Attacks on international aid workers have risen sharply over the past year and a half, with spikes in the numbers of killings, injuries and abductions, according to a database compiled by a humanitarian advisory group.
The figures, being highlighted to coincide with World Humanitarian Day today, reflect the surge in conflict zones around the world, mostly in chronically unstable countries like Afghanistan, Pakistan, South Sudan, Sudan and Syria. Overall, aid workers have been attacked in 30 countries.
Minister for Foreign Affairs Charlie Flanagan and Minister for Development, Trade Promotion and North South Co-operation, Seán Sherlock have today paid tribute to aid workers and humanitarian efforts on World Humanitarian Day.

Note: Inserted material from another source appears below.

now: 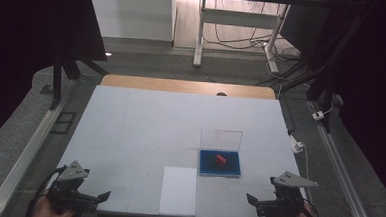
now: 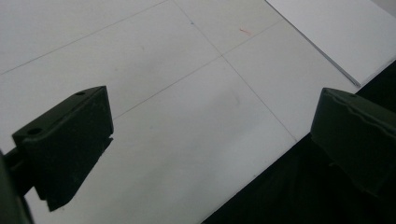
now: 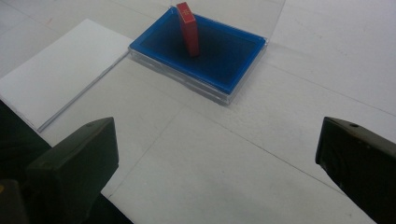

The day is an opportunity to recognise the efforts of humanitarian workers around the world who face enormous risks to bring relief to people whose lives have been torn apart by war or natural disasters.
This year’s theme is “The World Needs More Humanitarian Heroes”.
In a statement, Mr Flanagan said the recent deaths of aid workers in Gaza and South Sudan were a stark illustration of the daily threats faced by those delivering humanitarian assistance in places torn apart by conflict.
Mr Sherlock paid tribute to Irish and international aid workers. “Violence continues to exact a heavy toll on humanitarian personnel. I would like to take this opportunity to express my condolences on behalf of the Irish people to the families, friends, and colleagues of the 54 humanitarian aid workers killed so far in 2014, and the 155 killed in 2013.”
The advisory group which compiled the database, Humanitarian Outcomes, said the number of attacks on aid workers in 2013 set an annual record, at 460, the most since the group began compiling its database, which goes back to 1997.
Known as the Aid Worker Security Database, it is widely regarded as an authoritative reference for aid organisations and governments in assessing trends in security threats.
The new figures show that 155 aid workers were killed, 171 seriously wounded and 134 abducted in 2013, representing a 66 per cent increase in the numbers of victims from a year earlier.
More than half the fatalities were in Afghanistan, where aid workers faced particularly acute dangers from a potent Taliban insurgency even after more than a dozen years of war and American-led occupation.
Preliminary figures for 2014 show that at least 79 aid workers have been killed as of mid-August. The preliminary figures also show increases in attacks involving aid workers for July and August because of South Sudan's civil war and the Israeli assaults in Gaza, where a number of United Nations facilities were struck.
Broken down by category, the database shows that the most prevalent form of violence against aid workers is a roadside ambush or attack while the intended victims are traveling and most vulnerable.
Humanitarian Outcomes, based in London, released the updated figures on the eve of the anniversary of a truck bombing that severely damaged the UN offices in Baghdad, on August 19th, 2003, killing 22 people, including a top UN diplomat, Sergio Vieira de Mello.
That attack is considered one of the darkest events in the history of the United Nations, which now commemorates it every year in what the organisation has named World Humanitarian Day.